Kolaka Timur – Peristiwa tragis yang mengguncang Desa Wundubite, Kecamatan Poli-Polia, Kabupaten Kolaka Timur, Sulawesi Tenggara (Sultra), memperlihatkan betapa keji tindakan seorang remaja berinisial RH bin B (18).
Bocah perempuan berusia 10 tahun, MA, meregang nyawa setelah ditebas dengan parang di hadapan adiknya sendiri, W (7), saat keduanya hendak mengaji, Jumat (5/9) pagi.
Kasi Humas Polres Kolaka Timur, Iptu Irwan Pansha, membenarkan peristiwa berdarah itu. Ia menyebut, pelaku RH yang merupakan warga Dusun I Desa Wundubite berhasil diamankan sesaat setelah kejadian.
“Telah diamankan pascakejadian. Saat ini berada di kantor diperiksa,” ujarnya.
Rekonstruksi kronologis yang dihimpun polisi dari keterangan saksi dan warga setempat mengungkap detik-detik mengerikan itu. Sekitar pukul 06.30 Wita, MA dan adiknya berjalan menuju tempat pengajian. Tiba-tiba, RH muncul menghadang dengan sebilah parang.
Menyadari bahaya, MA sempat berlari ke arah kebun. Namun pelarian singkat itu berakhir tragis. Pelaku mengejar, lalu menebas leher korban bagian depan hingga nyaris putus.
Adik korban, W, yang menyaksikan langsung kejadian tersebut, panik dan berlari ke tempat pengajian untuk meminta pertolongan warga. Namun, ketika warga mendatangi lokasi, kondisi MA sudah kritis.
“Warga ke lokasi dan menemukan korban dalam kondisi kritis dan nyawanya tidak tertolong saat hendak dibawa ke RSUD Ladongi,” terang Irwan.

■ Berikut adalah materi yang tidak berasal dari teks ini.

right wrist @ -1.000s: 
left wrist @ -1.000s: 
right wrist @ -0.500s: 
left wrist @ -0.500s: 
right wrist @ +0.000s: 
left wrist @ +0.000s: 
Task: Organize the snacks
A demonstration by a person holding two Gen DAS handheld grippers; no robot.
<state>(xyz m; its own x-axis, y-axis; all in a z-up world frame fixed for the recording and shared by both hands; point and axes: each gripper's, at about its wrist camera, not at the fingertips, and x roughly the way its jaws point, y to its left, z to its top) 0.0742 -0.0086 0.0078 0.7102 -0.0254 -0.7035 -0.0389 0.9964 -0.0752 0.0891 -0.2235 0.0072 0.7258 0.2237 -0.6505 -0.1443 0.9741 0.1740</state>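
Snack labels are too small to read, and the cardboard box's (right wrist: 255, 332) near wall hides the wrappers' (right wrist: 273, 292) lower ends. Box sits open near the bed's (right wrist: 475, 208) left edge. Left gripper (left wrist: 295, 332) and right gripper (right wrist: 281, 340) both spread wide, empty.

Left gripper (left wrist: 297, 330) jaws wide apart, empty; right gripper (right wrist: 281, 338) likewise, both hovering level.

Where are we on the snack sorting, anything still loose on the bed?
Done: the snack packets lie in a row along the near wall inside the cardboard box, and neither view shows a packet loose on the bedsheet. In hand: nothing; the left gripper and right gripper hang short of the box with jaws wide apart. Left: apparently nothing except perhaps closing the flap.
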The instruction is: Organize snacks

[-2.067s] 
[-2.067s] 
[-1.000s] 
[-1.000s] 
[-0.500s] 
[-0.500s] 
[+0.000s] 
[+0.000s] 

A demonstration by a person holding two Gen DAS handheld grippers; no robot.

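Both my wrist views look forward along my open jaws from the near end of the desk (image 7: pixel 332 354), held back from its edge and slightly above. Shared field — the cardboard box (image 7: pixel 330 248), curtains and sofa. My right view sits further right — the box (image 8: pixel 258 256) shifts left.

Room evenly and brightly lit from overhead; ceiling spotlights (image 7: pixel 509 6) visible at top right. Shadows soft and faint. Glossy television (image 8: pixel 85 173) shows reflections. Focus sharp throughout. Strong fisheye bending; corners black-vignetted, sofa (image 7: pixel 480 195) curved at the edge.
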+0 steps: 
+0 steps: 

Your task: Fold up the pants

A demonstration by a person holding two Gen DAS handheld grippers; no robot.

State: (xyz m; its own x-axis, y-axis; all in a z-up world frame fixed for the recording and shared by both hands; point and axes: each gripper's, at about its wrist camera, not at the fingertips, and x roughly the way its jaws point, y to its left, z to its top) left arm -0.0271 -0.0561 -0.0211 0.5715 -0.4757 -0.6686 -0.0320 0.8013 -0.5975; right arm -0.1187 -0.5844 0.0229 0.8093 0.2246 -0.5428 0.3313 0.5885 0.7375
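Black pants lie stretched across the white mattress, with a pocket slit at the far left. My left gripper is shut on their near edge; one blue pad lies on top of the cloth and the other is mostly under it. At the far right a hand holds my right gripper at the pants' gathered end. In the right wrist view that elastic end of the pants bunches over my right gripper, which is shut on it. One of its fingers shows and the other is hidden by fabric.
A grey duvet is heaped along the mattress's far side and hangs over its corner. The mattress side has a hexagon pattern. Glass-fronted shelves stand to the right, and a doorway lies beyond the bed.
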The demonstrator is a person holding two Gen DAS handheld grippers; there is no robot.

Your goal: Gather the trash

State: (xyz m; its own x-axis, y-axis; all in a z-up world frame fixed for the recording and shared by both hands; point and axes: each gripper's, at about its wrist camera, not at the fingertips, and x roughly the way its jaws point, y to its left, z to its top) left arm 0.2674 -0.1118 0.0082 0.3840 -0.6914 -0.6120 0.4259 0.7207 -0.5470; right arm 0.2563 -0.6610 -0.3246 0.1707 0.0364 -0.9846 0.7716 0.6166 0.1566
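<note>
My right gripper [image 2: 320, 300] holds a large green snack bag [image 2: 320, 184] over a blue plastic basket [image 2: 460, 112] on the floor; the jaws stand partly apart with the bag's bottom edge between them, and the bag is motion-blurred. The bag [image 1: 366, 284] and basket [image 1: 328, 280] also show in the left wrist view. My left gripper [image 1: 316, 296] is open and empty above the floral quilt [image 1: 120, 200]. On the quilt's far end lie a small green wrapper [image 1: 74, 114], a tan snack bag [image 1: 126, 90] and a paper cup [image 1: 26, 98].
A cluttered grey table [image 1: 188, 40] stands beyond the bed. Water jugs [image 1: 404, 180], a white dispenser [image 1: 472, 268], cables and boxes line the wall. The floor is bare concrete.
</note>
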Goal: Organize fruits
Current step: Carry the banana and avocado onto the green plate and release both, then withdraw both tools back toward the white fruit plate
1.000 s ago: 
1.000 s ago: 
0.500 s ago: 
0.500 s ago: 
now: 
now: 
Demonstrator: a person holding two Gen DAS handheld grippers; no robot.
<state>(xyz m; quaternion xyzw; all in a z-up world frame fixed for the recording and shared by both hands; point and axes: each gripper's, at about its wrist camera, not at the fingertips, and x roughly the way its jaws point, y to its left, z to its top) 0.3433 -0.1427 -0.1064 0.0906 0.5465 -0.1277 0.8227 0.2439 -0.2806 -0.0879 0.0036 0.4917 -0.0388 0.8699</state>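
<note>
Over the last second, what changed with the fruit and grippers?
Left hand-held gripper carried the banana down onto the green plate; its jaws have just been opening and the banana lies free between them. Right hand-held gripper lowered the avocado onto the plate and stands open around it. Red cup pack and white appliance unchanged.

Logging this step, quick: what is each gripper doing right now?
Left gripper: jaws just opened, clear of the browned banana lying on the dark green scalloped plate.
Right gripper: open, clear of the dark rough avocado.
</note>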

Barang bukti berupa sebilah parang, pakaian korban dan pelaku, serta satu unit sepeda motor diamankan polisi. Dari hasil pemeriksaan awal, pembunuhan ini diduga dilatarbelakangi dendam pribadi.
“Motif pembunuhan diduga karena dendam. Pelaku merasa sakit hati akibat sering diejek oleh korban,” jelasnya.
Kini, pelaku RH masih menjalani pemeriksaan intensif di Polres Kolaka Timur. Polisi menjeratnya dengan Pasal 338 KUHP tentang tindak pidana pembunuhan.